TASK TO CARRY OUT.
What is the number of lines in these records that hold the word "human"? Reply with that number alone.

#####

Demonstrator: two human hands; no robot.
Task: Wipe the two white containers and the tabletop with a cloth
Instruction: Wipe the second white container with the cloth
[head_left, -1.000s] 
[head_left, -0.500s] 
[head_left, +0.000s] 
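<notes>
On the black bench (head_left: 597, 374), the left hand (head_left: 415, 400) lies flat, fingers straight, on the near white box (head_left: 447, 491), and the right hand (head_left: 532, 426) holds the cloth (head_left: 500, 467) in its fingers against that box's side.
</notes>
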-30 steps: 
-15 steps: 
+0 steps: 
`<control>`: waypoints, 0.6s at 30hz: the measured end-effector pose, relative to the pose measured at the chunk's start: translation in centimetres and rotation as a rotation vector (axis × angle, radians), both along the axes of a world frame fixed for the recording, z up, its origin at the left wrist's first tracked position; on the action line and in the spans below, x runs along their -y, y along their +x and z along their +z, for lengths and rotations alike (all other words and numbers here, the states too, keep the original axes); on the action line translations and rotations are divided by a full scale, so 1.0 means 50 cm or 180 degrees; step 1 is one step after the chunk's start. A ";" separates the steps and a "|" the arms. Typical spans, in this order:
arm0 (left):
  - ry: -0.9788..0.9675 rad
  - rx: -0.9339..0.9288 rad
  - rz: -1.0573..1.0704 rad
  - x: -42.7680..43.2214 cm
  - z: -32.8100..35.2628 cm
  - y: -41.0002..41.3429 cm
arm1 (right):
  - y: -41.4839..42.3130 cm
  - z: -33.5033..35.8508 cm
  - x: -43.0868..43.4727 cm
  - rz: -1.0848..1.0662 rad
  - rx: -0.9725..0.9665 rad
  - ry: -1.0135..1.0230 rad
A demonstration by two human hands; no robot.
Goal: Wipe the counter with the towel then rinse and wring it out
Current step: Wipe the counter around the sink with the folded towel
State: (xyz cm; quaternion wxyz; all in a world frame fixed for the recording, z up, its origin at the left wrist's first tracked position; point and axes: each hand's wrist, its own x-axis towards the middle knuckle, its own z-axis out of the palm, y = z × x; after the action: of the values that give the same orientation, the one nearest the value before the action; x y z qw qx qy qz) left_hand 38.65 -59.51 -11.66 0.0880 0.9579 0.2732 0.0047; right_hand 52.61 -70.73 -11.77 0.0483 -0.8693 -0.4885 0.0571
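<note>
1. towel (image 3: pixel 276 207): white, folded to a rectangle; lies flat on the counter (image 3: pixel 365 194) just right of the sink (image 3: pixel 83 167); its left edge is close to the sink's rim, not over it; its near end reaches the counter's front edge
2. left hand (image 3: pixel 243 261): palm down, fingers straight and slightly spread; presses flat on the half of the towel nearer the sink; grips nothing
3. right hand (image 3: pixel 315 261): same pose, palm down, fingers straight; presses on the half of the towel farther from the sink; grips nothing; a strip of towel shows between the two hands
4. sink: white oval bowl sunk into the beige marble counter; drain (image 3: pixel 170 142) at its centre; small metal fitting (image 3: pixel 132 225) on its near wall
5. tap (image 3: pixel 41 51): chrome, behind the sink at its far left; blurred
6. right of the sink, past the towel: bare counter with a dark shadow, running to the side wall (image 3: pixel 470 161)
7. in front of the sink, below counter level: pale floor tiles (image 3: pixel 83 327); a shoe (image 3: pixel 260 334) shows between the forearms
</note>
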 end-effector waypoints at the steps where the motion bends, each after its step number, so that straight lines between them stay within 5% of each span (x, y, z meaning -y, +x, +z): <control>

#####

ANSWER SPACE.
2